# plc-open & B&R ACP10_mc



## da_kine (24 Februar 2006)

Hallo,

hat jemand von euch eine Vernünftige beschreibung dieser Library, wenn möglich auf deutsch?

Oder gibt es die etwa in der B&R Hilfe irgendwo und ich bin bloß blind?

MFG

Markus


----------



## Maxl (27 Februar 2006)

AS 2.5.x

Menü "Hilfe" --> Inhalt
B&R Software --> Automation Studio --> Bibliotheken --> Acp10_mc
oder
B&R Software --> Automation Studio --> NC Software --> ACP10 --> PLCopen Funktionsblöcke --> Acp10_mc


AS 2.4.0.x

Menü "Hilfe" --> Inhalt
B&R Software Welt --> Automation Studio --> Libraries --> Acp10_mc
oder
B&R Software Welt --> Automation Studio --> NC Software --> ACP10 --> PLCopen Funktionsblöcke --> Acp10_mc




mfg
Max


----------



## da_kine (28 Februar 2006)

Wie sieht das denn mit den Beispielen aus, die da genannt sind: "Basic" usw.? Ich finde die bei mir irgendwie net.

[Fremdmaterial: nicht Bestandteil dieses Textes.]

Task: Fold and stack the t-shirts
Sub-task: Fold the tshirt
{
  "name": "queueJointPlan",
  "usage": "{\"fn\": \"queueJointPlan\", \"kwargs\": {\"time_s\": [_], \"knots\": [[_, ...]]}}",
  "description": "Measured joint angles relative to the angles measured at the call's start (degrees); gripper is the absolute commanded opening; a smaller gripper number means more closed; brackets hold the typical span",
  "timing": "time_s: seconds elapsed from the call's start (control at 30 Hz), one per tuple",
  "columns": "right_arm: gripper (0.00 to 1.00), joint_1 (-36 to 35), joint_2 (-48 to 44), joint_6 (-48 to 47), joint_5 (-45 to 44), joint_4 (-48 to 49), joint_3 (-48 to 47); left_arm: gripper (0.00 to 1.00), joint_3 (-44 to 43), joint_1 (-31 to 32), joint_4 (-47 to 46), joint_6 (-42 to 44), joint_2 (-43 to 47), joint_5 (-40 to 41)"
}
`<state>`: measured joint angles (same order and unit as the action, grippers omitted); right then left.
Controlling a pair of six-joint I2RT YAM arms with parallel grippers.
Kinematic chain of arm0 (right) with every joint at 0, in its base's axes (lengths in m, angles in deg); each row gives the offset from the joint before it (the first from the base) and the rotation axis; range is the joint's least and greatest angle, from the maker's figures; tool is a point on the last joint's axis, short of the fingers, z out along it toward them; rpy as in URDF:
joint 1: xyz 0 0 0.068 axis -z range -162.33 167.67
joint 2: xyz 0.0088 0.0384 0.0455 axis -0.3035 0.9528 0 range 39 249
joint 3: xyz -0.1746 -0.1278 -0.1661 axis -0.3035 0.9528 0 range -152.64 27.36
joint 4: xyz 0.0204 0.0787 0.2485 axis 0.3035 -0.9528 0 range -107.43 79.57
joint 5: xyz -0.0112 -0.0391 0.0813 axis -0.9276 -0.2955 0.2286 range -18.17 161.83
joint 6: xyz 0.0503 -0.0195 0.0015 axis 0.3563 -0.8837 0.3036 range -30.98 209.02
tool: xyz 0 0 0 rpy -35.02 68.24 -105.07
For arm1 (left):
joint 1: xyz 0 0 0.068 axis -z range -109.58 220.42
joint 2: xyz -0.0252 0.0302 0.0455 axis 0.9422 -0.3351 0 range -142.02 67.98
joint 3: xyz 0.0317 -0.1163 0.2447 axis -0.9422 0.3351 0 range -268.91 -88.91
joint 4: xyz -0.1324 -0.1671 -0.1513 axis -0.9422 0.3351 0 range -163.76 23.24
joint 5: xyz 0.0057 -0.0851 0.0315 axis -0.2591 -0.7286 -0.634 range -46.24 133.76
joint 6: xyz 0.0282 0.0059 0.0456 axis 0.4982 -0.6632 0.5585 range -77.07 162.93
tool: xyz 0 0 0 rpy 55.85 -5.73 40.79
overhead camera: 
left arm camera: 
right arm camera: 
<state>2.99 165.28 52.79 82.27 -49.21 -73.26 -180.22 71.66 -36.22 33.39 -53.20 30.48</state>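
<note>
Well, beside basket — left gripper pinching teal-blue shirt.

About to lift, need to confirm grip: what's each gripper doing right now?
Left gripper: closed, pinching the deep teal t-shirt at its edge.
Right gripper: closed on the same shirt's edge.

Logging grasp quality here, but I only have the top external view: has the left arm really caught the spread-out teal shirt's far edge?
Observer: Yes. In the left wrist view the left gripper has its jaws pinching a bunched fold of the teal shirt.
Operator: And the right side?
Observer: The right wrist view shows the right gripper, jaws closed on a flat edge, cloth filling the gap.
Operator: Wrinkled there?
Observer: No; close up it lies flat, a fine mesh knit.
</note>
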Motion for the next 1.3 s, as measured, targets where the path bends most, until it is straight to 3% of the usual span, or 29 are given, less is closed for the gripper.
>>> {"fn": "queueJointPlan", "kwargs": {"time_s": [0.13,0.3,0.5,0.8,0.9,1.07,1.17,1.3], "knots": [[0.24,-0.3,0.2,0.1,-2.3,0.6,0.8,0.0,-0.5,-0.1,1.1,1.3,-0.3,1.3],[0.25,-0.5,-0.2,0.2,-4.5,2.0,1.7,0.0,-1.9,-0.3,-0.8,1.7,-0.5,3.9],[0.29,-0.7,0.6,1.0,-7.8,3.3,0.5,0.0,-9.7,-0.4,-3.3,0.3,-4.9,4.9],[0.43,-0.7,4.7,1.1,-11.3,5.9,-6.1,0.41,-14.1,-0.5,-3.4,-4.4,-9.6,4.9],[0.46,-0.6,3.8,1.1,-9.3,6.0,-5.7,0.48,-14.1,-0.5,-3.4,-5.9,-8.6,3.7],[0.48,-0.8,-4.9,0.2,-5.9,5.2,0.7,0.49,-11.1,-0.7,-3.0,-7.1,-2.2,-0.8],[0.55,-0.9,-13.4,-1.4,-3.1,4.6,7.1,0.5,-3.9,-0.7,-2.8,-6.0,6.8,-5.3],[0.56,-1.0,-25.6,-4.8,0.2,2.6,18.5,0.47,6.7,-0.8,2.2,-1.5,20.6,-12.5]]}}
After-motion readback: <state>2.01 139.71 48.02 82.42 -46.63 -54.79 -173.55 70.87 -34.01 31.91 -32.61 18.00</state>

Unter NC_Software hab ich die ACP_10 gefunden, aber auch nur über umwege. Unter Bibliotheken find ich die überhaupt net. Leider fehlt auch die etwas ausführlichere Beschreibung & Beispiele, wie man sie von den anderen Bibliotheken gewohnt ist.

MFG

Markus


----------



## Maxl (28 Februar 2006)

Welche AS-Version und welche AS/VC/MC/NC-Upgrades hast Du installiert?


----------



## da_kine (28 Februar 2006)

Automation Studio V 2.5.1.9 und dann nur die Automation Studio Updates auf V2.5.1.16.

Die übrigen Updates die zum Download angeboten werden, habe ich nicht installiert, da ich dachte das wird mit diesem einen Updatepacket alles erschlagen. Oder liege ich da falsch?

MFG

Markus


----------